With fuel being one of the greatest expenses for any fleet organization, a fuel card program can be a helpful and efficient way to keep track of spending, usually at little or no cost to fleets. Recently, Utility Fleet Professional spoke with two fuel card experts who shared tips for what to look for in such a program.
While a number of organizations house on-site fuel stations and can easily track fuel spend and consumption that way, there are still instances when drivers are unable to make it back to the garage site to fill up. For example, drivers who are dispatched for emergency or weather-related work may have to fill up at an outside retailer or truck stop instead (i.e., an area where fuel activities can no longer be monitored).
Using a fuel card program can supplement these operations to give clients flexibility and appropriate oversight of fuel use, according to Steve Jastrow, vice president of consulting and analytics for Element (www.elementfleet.com).
“If fleets don’t have a managed program today, the fuel card is a great solution,” he said. “Fraud prevention, oversight of usage, productivity and the data to report/benchmark can all deliver savings.”
Tony Piscopo, director of global fleet/product management for ARI (www.arifleet.com), agreed.
“The backbone of an effective fuel program includes processes to authorize purchases, capture data, control spend and mitigate fraudulent activities, and most fleet fuel cards can help power those initiatives,” he explained.
Most fleet fuel cards also are accepted at more than 95% of all retail fueling locations, providing a convenient solution for fleet drivers. On top of that, many offer discounts or rebates.
“In some scenarios, these discounts can significantly lower the fleet’s overall fuel spend,” Piscopo said.
What to Look For
Before shopping around for fuel card programs, take some time to think about what you’re trying to achieve.
“Utility fleet operators need to clearly define their goals when selecting a fuel card,” Piscopo said. “Each feature of a fuel card will influence other features or impact an area of your fleet operations, and you’ll need to weigh the pros and cons of these various scenarios.”
Every organization’s fueling needs are different, and not all fuel card programs are the same.
“A card program should provide you with a variety of tools to drive productivity and savings,” Jastrow said.
Features Jastrow recommended keeping an eye out for include:
The ability to combine all billing and transaction data into a single stream for the fleet operator also is a valuable function to consider, Piscopo noted.
“When you’re able to combine the fuel data with your fleet’s other data (maintenance history, route information, telematics data, etc.), it helps to provide a holistic view of performance and delivers actionable insight that can be leveraged to identify fraudulent transactions, reduce operating costs, forecast and budget expenses, etc.,” he said.

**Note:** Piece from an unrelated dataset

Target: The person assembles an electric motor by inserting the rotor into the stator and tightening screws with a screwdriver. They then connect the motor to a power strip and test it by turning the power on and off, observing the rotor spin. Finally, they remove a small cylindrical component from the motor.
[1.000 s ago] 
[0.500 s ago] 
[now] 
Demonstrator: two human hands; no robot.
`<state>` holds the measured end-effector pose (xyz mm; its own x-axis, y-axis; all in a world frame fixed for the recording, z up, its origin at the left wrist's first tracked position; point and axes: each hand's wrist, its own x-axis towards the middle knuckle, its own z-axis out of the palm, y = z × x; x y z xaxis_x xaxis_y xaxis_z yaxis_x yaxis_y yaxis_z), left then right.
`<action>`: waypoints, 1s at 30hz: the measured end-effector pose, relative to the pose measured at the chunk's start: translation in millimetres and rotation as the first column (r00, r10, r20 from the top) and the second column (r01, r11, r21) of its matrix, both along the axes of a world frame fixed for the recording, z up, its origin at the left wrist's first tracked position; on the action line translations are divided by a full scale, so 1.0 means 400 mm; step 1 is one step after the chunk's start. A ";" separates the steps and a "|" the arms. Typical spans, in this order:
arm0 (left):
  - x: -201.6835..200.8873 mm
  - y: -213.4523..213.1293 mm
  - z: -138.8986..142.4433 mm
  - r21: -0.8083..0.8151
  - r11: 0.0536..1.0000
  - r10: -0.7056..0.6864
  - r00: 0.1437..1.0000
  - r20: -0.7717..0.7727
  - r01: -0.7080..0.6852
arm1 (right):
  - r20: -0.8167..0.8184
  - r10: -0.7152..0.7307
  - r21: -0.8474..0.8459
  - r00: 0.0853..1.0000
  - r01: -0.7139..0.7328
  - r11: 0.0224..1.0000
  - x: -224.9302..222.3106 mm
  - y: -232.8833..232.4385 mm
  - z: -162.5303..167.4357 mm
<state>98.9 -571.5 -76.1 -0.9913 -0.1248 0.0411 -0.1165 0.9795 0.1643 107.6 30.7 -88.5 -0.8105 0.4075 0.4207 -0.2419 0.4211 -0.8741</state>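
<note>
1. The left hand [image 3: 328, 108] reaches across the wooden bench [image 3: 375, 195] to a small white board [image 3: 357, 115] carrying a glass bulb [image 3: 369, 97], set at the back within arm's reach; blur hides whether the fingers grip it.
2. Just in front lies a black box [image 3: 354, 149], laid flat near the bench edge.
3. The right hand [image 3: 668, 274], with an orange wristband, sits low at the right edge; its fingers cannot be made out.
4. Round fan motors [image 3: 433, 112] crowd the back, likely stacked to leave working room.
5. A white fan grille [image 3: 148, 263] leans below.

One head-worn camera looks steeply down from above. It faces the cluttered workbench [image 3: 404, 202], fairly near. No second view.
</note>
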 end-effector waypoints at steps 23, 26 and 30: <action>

Other items to pay attention to include fees for reporting as well as miscellaneous billing and payment terms, which can be on a daily, weekly or monthly billing cycle.
“Rebates are often part of the pricing, and the billing cycle, payment terms and Level 3 reporting will all factor into how much the rebate is worth,” Jastrow said. “Careful attention and analysis should be considered when evaluating multiple programs.”
About the Author: Grace Suizo has been covering the automotive fleet industry since 2007. She spent six years as an editor for five fleet publications and has written more than 100 articles geared toward both commercial and public sector fleets.
Less Fuel, More Savings
Fuel is one of the largest expenses for most fleets, and utility fleets are no exception. Even during this time of COVID-19, many utility fleets deemed essential services have continued operating with no significant decreases in fuel usage.
So, reducing fuel spend is one area that can see an immediate benefit from the use of a fuel card program.
According to Steve Jastrow, vice president of consulting and analytics at Element, many of its clients approached the company after experiencing driver misuse because they lacked the right purchase controls or fueling policies within their fleets.
It’s not an uncommon scenario. Fleet management company ARI shared one example in which a fuel card program was used to watch areas of potential abuse and error.
Doing so contributed to one of its clients – a large vocational fleet with light-, medium- and heavy-duty vehicles – saving more than $1 million over the course of 18 months.
The fuel card program was just one part of a multipronged program for the client that focused on the reduction of fuel costs across the fleet. The program centered on four elements essential to controlling fuel costs: fuel management policy, mpg improvement, cost-per-gallon improvement and monitoring fuel card use.
According to ARI, holding drivers accountable for their fuel card habits created a “ripple effect” across the fleet of over 8,000 units.
“This has been accomplished mainly through an improvement of mpg, but we have also captured real dollars in a relative (to market averages) reduction of the cost of fuel,” according to the company.